- Tanques israelenses avançaram em Deir al-Balah, na Faixa de Gaza, em 21 de outubro de 2023, marcando a primeira incursão com blindados na cidade desde o início do conflito.
- As forças de Israel acreditam que reféns ainda estejam sob custódia do Hamas na região.
- Médicos relataram a morte de pelo menos três palestinos e vários feridos em bombardeios que atingiram casas e mesquitas.
- A ofensiva forçou famílias a deixarem suas casas, buscando abrigo em áreas costeiras e em Khan Younis, onde um ataque aéreo resultou na morte de pelo menos cinco pessoas.
- Fontes indicam que a hesitação do Exército em entrar na cidade se deve à suspeita de que o Hamas mantenha reféns na área.
Tanques israelenses avançaram em Deir al-Balah, na Faixa de Gaza, nesta segunda-feira, 21, marcando a primeira incursão com blindados na cidade desde o início do conflito. As forças de Israel acreditam que alguns reféns ainda estejam sob custódia do Hamas na região, conforme informações da Reuters.
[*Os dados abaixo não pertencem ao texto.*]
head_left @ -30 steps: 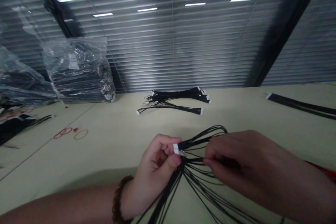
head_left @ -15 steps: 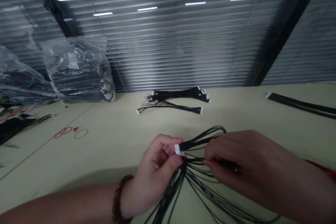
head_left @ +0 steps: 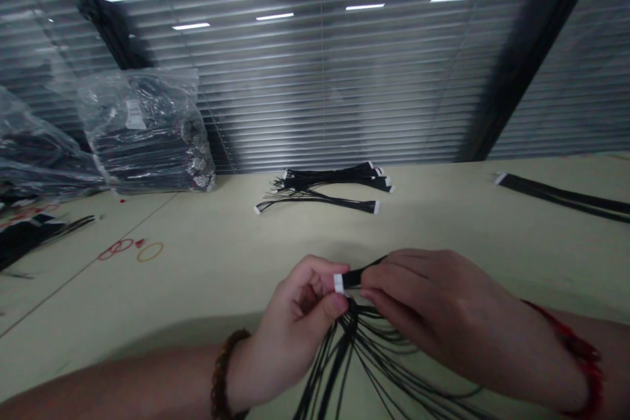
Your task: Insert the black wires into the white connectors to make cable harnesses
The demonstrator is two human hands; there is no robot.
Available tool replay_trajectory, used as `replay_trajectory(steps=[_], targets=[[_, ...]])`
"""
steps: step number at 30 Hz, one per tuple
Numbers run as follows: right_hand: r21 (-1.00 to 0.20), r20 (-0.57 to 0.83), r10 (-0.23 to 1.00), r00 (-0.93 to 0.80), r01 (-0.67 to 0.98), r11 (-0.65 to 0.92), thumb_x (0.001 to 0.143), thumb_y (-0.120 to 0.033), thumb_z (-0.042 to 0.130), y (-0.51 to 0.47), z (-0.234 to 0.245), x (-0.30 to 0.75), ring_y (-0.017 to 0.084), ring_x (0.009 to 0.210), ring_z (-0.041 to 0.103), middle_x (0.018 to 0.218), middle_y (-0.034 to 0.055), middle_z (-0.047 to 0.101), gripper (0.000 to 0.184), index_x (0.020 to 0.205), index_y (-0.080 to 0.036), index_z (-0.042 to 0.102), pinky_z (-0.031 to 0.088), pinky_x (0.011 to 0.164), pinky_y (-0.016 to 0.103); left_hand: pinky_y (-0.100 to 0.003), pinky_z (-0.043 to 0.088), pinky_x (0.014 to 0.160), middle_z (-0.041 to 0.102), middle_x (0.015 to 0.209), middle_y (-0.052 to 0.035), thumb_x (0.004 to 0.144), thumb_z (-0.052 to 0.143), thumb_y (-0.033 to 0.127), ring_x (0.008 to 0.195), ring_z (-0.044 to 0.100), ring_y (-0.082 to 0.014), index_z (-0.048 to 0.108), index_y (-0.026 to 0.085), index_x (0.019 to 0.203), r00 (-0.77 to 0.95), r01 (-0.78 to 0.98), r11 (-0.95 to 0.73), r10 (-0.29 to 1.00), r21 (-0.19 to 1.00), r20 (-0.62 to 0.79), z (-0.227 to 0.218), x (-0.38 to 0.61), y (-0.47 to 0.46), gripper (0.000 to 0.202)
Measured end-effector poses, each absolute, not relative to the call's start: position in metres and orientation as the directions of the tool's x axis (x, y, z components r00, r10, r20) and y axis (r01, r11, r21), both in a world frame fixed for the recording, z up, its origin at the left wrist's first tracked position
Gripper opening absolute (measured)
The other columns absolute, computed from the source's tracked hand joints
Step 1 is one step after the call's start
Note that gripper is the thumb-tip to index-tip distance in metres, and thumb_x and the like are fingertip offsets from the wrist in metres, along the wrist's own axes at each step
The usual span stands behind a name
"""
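Both hands meet low in the centre of my head view, just above a pale table [head_left: 221, 289]. The left hand [head_left: 295, 325] has its fingers curled in and pinches a small white connector [head_left: 338, 283] between thumb and forefinger. The right hand [head_left: 443, 321] is closed as well. Its thumb and fingertips grip the black wires [head_left: 339, 351] right where they leave the connector, so the two hands almost touch. Below the hands the wires fan out loosely and run off the bottom edge toward me.

A dark bead bracelet [head_left: 220, 374] sits on the left wrist and a red cord [head_left: 585, 361] on the right. Farther back on the table, well apart from the hands, lies a pile of similar harnesses [head_left: 329, 187]. A clear plastic bag of cables [head_left: 147, 138] stands at the back left against closed blinds. A few loose rubber bands [head_left: 150, 251] lie to the left, and a flat black cable strip [head_left: 561, 197] to the far right.
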State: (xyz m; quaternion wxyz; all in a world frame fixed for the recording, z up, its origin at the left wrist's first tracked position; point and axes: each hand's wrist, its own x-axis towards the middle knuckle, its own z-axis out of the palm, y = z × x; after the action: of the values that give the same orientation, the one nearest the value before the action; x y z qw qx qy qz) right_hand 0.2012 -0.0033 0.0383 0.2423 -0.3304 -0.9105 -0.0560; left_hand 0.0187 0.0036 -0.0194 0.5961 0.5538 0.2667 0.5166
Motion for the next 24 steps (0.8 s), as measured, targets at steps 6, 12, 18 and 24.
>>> replay_trajectory(steps=[6, 12, 18, 24], targets=[[0.034, 0.514, 0.598, -0.615, 0.711, 0.702, 0.085, -0.022, 0.045, -0.019, 0.051, 0.21, 0.012, 0.051, 0.044, 0.059, 0.0004, 0.051, 0.02, 0.067, -0.018, 0.054, 0.03, 0.051, 0.027, -0.016, 0.037, 0.054, 0.055, 0.07, 0.0023, 0.075, 0.068, 0.021, 0.062, 0.046, -0.0074, 0.061, 0.019, 0.094, 0.2, -0.337, -0.099, 0.964, 0.936, 0.174, -0.02, 0.018, 0.011, 0.02], [-0.212, 0.106, 0.746, -0.657, 0.718, 0.663, 0.079, -0.015, 0.047, -0.025, 0.033, 0.207, 0.009, 0.042, 0.043, 0.05, 0.0002, 0.05, 0.025, 0.054, -0.017, 0.051, 0.026, 0.044, 0.022, -0.019, 0.037, 0.054, 0.057, 0.068, 0.0014, 0.07, 0.072, 0.023, 0.06, 0.049, -0.0092, 0.062, 0.017, 0.094, 0.151, -0.337, -0.108, 0.974, 0.935, 0.167, -0.019, 0.019, 0.01, 0.026], [-0.484, 0.089, 0.763, -0.64, 0.642, 0.595, 0.086, -0.021, 0.042, 0.004, 0.024, 0.188, 0.005, 0.047, 0.035, 0.05, -0.004, 0.042, 0.031, 0.056, -0.014, 0.048, 0.024, 0.049, 0.019, -0.019, 0.038, 0.056, 0.056, 0.068, 0.0018, 0.075, 0.067, 0.019, 0.061, 0.05, -0.0089, 0.063, 0.021, 0.098, 0.197, -0.336, -0.184, 0.945, 0.924, 0.26, -0.027, 0.017, 0.014, 0.023], [-0.584, 0.1, 0.781, -0.616, 0.6, 0.547, 0.08, -0.016, 0.047, 0.001, 0.019, 0.188, 0.004, 0.05, 0.041, 0.054, -0.0054, 0.05, 0.02, 0.065, -0.016, 0.061, 0.028, 0.049, 0.016, -0.017, 0.037, 0.055, 0.053, 0.069, 0.0024, 0.08, 0.062, 0.019, 0.06, 0.047, -0.0076, 0.061, 0.023, 0.1, 0.242, -0.319, -0.212, 0.924, 0.924, 0.295, -0.028, 0.016, 0.012, 0.02]])
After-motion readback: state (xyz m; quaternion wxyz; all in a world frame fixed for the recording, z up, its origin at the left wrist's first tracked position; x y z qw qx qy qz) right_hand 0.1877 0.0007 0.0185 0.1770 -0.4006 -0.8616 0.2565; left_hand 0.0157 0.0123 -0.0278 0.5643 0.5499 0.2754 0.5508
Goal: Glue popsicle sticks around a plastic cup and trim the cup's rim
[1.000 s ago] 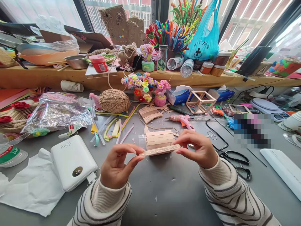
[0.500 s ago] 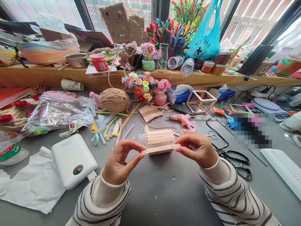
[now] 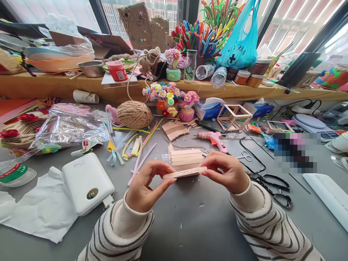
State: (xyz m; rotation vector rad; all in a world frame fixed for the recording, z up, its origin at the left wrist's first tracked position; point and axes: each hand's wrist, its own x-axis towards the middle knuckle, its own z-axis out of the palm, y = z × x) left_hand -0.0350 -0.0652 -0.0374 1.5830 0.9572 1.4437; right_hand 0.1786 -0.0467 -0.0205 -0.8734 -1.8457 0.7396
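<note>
A pale craft stick (image 3: 187, 172) spans the gap between my hands, with a clear glossy streak, like glue, along its face. My left hand (image 3: 148, 185) pinches it near its left end, which pokes out past the thumb. At the other end, my right hand (image 3: 227, 172) grips it between thumb and fingers. Just behind the stick sits a small structure of craft sticks laid side by side (image 3: 186, 156); whether the held stick touches it I cannot tell. A pink glue gun (image 3: 213, 139) lies beyond my right hand.
Black-handled scissors (image 3: 274, 185) lie right of my right sleeve, near small metal scissors (image 3: 245, 156). A white power bank (image 3: 88, 185) rests on the left. Farther back are a twine ball (image 3: 134, 114), a bundle of craft sticks (image 3: 175, 130) and a wooden cube frame (image 3: 234, 117).
My left hand has shifted inward along the craft stick, so its left end now sticks out. The stick tilts a little more, left end lower. The whole view has shifted slightly.
</note>
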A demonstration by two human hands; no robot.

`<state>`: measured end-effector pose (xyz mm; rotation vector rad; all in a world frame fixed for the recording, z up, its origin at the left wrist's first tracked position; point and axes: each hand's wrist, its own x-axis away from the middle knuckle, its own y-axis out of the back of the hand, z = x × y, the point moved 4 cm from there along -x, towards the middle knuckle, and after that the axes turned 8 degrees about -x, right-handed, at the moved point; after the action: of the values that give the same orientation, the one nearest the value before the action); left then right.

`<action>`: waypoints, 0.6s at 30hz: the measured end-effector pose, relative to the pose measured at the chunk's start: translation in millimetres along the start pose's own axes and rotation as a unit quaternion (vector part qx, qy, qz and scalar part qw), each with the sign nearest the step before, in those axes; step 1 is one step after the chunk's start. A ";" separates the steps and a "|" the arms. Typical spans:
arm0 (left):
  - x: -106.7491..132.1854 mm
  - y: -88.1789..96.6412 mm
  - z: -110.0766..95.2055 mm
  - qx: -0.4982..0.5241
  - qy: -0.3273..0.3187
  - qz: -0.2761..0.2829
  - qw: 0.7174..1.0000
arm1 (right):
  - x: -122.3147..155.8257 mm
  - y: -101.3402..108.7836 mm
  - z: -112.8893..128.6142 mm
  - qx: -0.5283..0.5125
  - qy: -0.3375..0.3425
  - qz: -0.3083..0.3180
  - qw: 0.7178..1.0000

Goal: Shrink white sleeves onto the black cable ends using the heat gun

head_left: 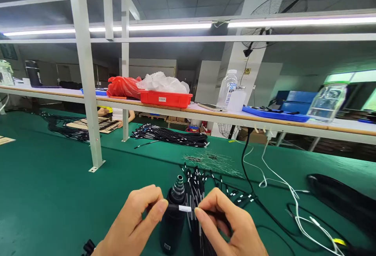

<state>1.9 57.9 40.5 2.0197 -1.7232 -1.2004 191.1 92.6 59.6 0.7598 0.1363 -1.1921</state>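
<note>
We find the left hand (132, 220) at lower centre and the right hand (229, 222) just to its right, both closed to a narrow pinch. Together they hold a cable end (173, 207) fitted with a white sleeve, above the worktop (44, 177). The left thumb and fingers grip its black part, and the right thumb and forefinger meet at the sleeve's tip. We cannot tell whether the right hand also holds a second cable there.

Directly behind the pinch, a black cylinder (173, 224) with a stepped cone top stands upright on the green worktop. Immediately to its right, a bundle of black cables (195, 193) with white-banded ends rises behind the right hand, and further banded ends fan out toward the right. Fine wire scraps (211, 162) lie just beyond the bundle.

At centre, a black cable coil (169, 136) lies on the worktop. At left, a second coil (67, 128) lies beside a wooden board (94, 124). A co-worker's hand (104, 111) shows beyond the shelf (205, 114), which crosses the frame above. The shelf carries a red crate (166, 99), a red bag (123, 87), a plastic bottle (230, 87), a blue tray (274, 114) and a clear jar (327, 103). White cords (293, 205) and a black coil (337, 197) occupy the lower right. A fan (277, 7) is mounted at upper right.
</note>
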 end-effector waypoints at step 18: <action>-46.0 -12.4 7.3 0.091 0.040 0.017 0.995 | -37.5 2.0 -17.5 0.030 -0.052 -0.033 0.998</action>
<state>6.8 105.3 47.7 2.0990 -1.8808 -0.9680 183.1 132.8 65.3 0.7490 0.0397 -1.3016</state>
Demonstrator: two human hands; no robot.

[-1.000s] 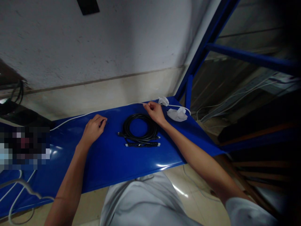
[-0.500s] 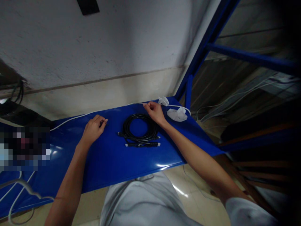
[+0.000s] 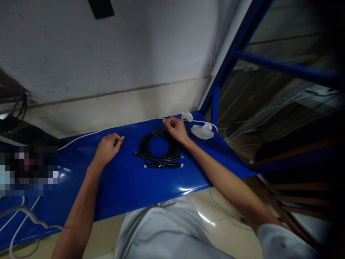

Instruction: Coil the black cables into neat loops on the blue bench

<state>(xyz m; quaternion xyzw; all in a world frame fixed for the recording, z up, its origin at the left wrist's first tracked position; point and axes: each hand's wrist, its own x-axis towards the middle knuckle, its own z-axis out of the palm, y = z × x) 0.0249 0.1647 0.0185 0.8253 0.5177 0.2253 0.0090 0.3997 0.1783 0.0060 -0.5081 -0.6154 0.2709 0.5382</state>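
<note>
Lying flat on the blue table [image 3: 126, 183], head view: one black coil [image 3: 161, 158], between the two hands and nearer the right. Loops stacked in a ring, a form that presumably prevents tangling. Plugs [image 3: 179, 166] with pale tips lie along the near side, toward the wearer, perhaps so that the ends are easy to find.

Left hand [image 3: 108, 146]: left of the coil, apart from it; fingers curled, thumb near them. Whether anything small is gripped, cannot tell.

Right hand [image 3: 177, 128]: by the coil's far right side, at the white cord [image 3: 206, 122]; fingers curled, thumb and forefinger close together. Whether they pinch the cord, cannot tell.

Hands are well apart, flanking the coil, which seems to need no steadying, since it lies flat.

White cord: along the table's back edge, probably there to leave the middle free.

White wads [image 3: 202, 131], two, crumpled: right of the right hand, apparently set aside.

Grey cable [image 3: 29, 212]: left end, near edge.
</note>
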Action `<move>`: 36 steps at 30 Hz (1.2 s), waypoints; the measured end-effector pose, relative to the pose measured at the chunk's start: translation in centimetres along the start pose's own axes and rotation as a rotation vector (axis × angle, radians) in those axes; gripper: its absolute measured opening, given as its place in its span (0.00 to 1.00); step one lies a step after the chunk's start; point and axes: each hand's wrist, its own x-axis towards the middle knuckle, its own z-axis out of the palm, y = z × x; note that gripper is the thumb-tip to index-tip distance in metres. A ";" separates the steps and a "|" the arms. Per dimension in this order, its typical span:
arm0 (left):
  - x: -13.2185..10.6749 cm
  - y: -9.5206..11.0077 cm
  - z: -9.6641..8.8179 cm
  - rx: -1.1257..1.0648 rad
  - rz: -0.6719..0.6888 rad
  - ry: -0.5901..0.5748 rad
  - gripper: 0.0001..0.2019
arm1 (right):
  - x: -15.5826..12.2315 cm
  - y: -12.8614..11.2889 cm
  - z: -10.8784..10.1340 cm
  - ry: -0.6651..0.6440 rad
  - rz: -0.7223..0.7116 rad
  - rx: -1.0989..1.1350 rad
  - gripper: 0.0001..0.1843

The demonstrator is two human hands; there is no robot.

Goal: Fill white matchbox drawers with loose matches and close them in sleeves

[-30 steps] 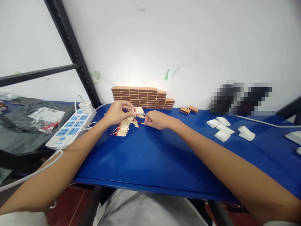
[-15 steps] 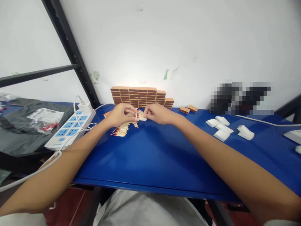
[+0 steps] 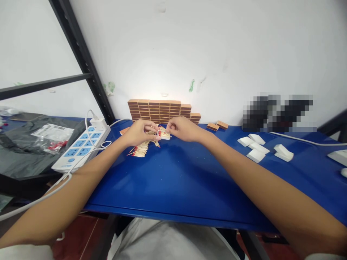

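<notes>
On the table (image 3: 173, 187), a match pile (image 3: 140, 149) lies nearer the front edge than the left hand (image 3: 142, 132), which clamps a white tray (image 3: 166, 138) by its left end. Its long axis runs sideways toward the right hand (image 3: 182, 129), fingertips together, grip unclear. Red-tipped matches (image 3: 162, 134) fill it; stacked matchboxes (image 3: 159, 108) line the back edge.

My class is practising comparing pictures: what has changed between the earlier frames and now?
The right hand, earlier pinching a match beside the white tray, has moved forward to the tray's right end, by the matches inside; whether it let go is unclear. The left hand, still holding the tray, has brought it slightly nearer the person. The matchbox stack, two loose matchboxes and white pieces stayed put.
</notes>
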 end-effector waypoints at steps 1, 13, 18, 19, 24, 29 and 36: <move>0.0 0.0 0.0 -0.003 -0.005 0.008 0.26 | 0.0 -0.1 -0.1 0.005 -0.007 -0.004 0.09; -0.2 0.6 0.0 -0.019 -0.031 0.085 0.23 | -0.3 0.5 -1.1 -0.164 0.052 -0.039 0.10; -0.2 0.2 -0.1 -0.008 -0.019 0.059 0.25 | -0.2 0.3 -1.2 -0.145 0.002 -0.022 0.08; -0.1 0.2 -0.1 -0.008 -0.019 0.054 0.25 | -0.2 0.1 -1.2 -0.132 -0.006 -0.018 0.07; -0.1 0.4 -0.1 -0.045 -0.020 0.037 0.24 | -0.3 -0.7 -0.9 -0.077 -0.037 -0.009 0.05; -0.3 1.1 0.0 -0.073 -0.035 0.035 0.24 | -0.3 -0.9 -0.7 -0.043 -0.078 0.049 0.06; -0.2 1.1 0.1 -0.096 -0.035 0.019 0.24 | -0.3 -0.9 -0.2 -0.051 -0.070 0.094 0.06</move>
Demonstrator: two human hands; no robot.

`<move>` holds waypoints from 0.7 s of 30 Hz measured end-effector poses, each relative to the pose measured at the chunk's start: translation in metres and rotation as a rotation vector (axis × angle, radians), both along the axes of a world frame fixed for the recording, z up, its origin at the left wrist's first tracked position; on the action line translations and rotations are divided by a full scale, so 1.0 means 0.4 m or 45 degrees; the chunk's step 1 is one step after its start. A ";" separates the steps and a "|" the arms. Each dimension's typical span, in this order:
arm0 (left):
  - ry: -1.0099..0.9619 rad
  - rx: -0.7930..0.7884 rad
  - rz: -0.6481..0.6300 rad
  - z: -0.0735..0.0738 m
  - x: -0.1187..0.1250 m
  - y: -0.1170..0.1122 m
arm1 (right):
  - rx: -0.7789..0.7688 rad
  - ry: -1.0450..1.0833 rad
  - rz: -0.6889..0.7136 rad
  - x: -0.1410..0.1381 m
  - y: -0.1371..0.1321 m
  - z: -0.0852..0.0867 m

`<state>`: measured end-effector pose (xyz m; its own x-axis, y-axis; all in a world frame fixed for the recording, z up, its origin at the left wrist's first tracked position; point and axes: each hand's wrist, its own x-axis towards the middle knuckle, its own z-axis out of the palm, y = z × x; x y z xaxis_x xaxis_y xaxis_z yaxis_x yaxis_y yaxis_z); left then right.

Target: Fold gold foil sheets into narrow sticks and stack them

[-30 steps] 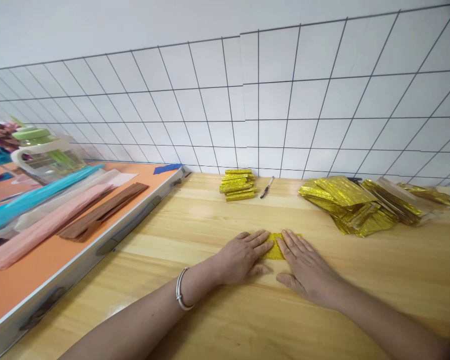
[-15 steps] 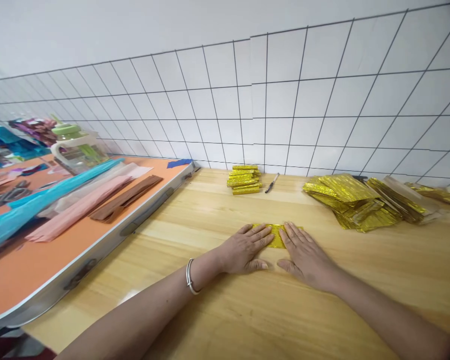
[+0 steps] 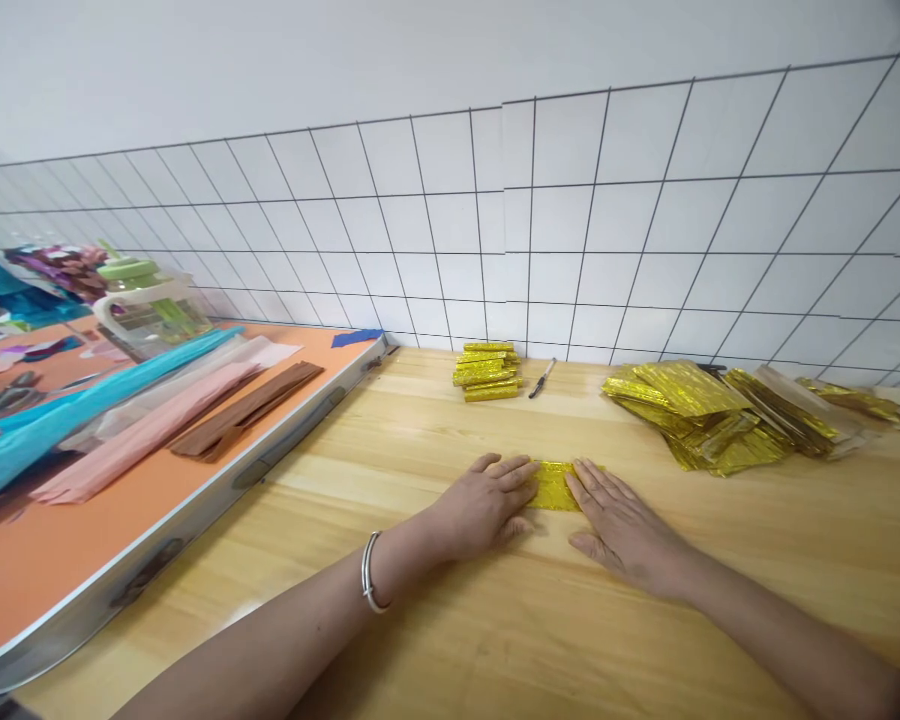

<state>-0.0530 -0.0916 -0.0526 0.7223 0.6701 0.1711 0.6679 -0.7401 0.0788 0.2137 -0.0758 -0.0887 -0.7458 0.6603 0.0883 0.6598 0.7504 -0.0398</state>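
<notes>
A shiny gold sheet (image 3: 554, 487) lies flat on the wooden table (image 3: 450, 640) in front of me, its two ends partly covered by my hands. My left hand (image 3: 487, 507) rests on the sheet's left end, fingers stretched out and palm down. On the right end lie the outstretched fingers of my right hand (image 3: 626, 525). Both thumbs point inward, below the sheet's near edge. Beyond the hands, several gold rolls (image 3: 487, 372) are stacked near the wall.
A pen (image 3: 542, 379) lies beside the rolls. At right sits a pile of gold sheets (image 3: 697, 410). On the left, an orange-topped table (image 3: 120, 540) with a metal edge carries brown strips (image 3: 247, 412), pink paper (image 3: 150, 430), blue paper (image 3: 105, 405), scissors (image 3: 15, 395) and a jug (image 3: 154, 310).
The view has tilted up slightly, so things sit lower in the picture. My hands have moved slightly apart on the gold sheet, baring more of its middle.
</notes>
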 end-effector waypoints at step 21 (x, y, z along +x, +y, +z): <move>0.081 -0.095 0.002 -0.021 0.033 -0.043 | -0.071 -0.062 0.099 -0.006 -0.061 0.034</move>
<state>-0.0398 -0.1090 -0.0609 0.7288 0.6807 0.0744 0.6747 -0.7324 0.0914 0.2113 -0.1002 -0.0749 -0.7976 0.6030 0.0154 0.6016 0.7971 -0.0521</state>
A cidade é vista como um importante bastião do Hamas, com a maioria das cadeiras da Câmara Municipal ocupadas por candidatos do grupo desde as eleições de 2005. Médicos locais relataram que pelo menos três palestinos foram mortos e vários feridos em bombardeios que atingiram casas e mesquitas. Os ataques ocorreram após ordens do Exército israelense para que a população evacuasse a área, preparando-se para confrontos diretos com militantes.
Situação Humanitária
A ofensiva forçou dezenas de famílias a deixarem suas casas, buscando abrigo em áreas costeiras e na cidade vizinha de Khan Younis. Um ataque aéreo em Khan Younis resultou na morte de pelo menos cinco pessoas, incluindo um homem, sua esposa e dois filhos, que estavam em uma tenda. O Exército de Israel não comentou sobre os incidentes em Deir al-Balah e Khan Younis, mas reiterou que suas operações visam destruir a infraestrutura do Hamas.
Fontes anônimas indicaram que a hesitação do Exército em entrar na cidade se deve à suspeita de que o Hamas mantenha reféns na área. Estima-se que pelo menos vinte dos cinquenta reféns sequestrados em outubro ainda estejam vivos. As famílias dos cativos expressaram preocupação e exigem esclarecimentos sobre as medidas de proteção durante as operações militares.